After the performance, we headed, hand-in-hand, back to the truck in the parking lot. It was dark and the lot was dimly lit. As we got to the back of the truck, we parted -- Tony to the driver's side, me to the passenger's. There was not a light near the truck, so I was walking mostly in the dark. I came past the tailgate and headed down the side of the truck.

"AHHHHHHHHH," I yelled as my toe struck the concrete parking curb stop which was partially hidden under the truck bed. There was nothing to grab. I flew sideways and landed on my outstretched right hand, then my hip and body followed.

I crashed onto the blacktop and just lay there for a minute. A couple of people from nearby cars came hurrying up to help; Tony came around the end of the truck, and they tried to help me sit up.

I knew my wrist was broken. It was in an unnatural s-curve, although it didn't hurt. "It's broken," I said, holding it close to my chest. "Maybe not," said Tony, as he helped me stand, along with two other men, and then together they boosted me into the truck since there was no way I could grab onto the strap to pull myself in.

I thanked the others and we headed for the Mercy Hospital ER. I had the presence of mind to take off my rings since my hand hadn't begun to swell yet, and also directed Tony to the hospital.

They took me back immediately and it wasn't long before they shot me up with painkillers and an anti-nausea drug. X-rays showed several pieces of shattered bone. Long story short: It was splinted that night; a week later I had surgery and the wonderful orthopedist put it back together with many screws and a plate.

But even that night I knew I wasn't going to be writing stories anytime soon. It was my right hand. My note-taking hand.
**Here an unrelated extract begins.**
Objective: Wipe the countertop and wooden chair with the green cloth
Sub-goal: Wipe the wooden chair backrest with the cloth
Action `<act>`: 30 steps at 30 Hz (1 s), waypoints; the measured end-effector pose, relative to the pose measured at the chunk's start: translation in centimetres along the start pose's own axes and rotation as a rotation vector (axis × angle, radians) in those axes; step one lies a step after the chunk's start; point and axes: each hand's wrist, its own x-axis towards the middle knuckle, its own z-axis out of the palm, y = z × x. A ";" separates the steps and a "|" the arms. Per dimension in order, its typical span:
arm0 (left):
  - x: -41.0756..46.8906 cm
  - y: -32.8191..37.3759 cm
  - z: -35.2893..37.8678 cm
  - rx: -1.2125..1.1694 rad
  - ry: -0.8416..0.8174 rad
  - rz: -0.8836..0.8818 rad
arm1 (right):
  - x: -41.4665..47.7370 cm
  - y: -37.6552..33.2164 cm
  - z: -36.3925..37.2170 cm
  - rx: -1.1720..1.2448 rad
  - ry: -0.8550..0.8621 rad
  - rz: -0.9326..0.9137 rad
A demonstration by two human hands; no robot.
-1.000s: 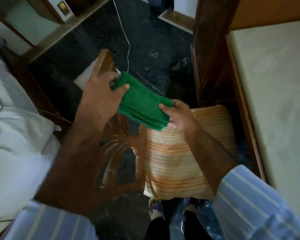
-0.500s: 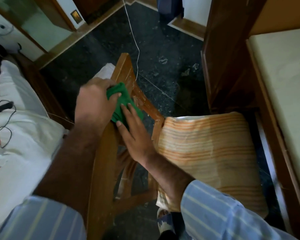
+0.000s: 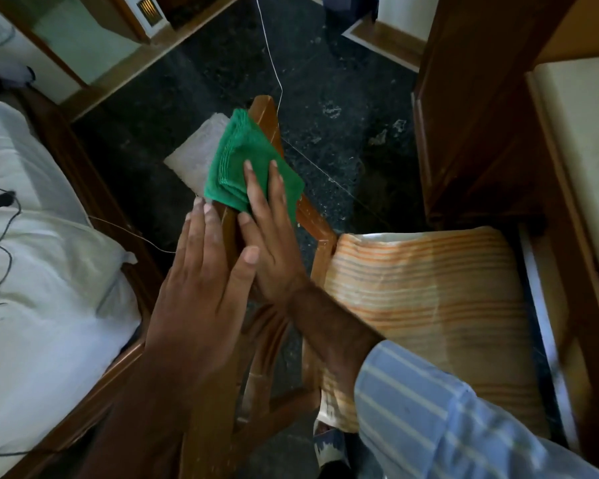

And there's no way I'm typing stories with just my left hand.It hurt, and I had no idea how long I'd be in a cast. Certainly I wasn't going to meet deadlines any time soon.

It was over, those freelance gigs. And I wasn't too upset about it, actually. I loved the interviewing, the getting to meet new people and find out their stories and how they got to where they are. But the deadlines? Meh. The stress of trying to tell their story accurately and yet still making it enticing in a mere 500-700 words? Very hard. I would sweat blood over the story and always ended up paring it down, hopefully not losing the essence as I chopped words. I would not miss that part.

The next day I called my editor to tell her I was out, but that I had a replacement in mind, a local friend who had no freelance experience but whose writing was clean, interesting, and sharp. They both agreed -- and my friend Melissa is still writing for them, five years later.

 I was ready to be done, apparently, and the Universe took a rather drastic way of letting me know that. I needed to get out of the way to allow Melissa her opportunity.

While I know I could have resumed freelancing once I'd healed, it never felt right again.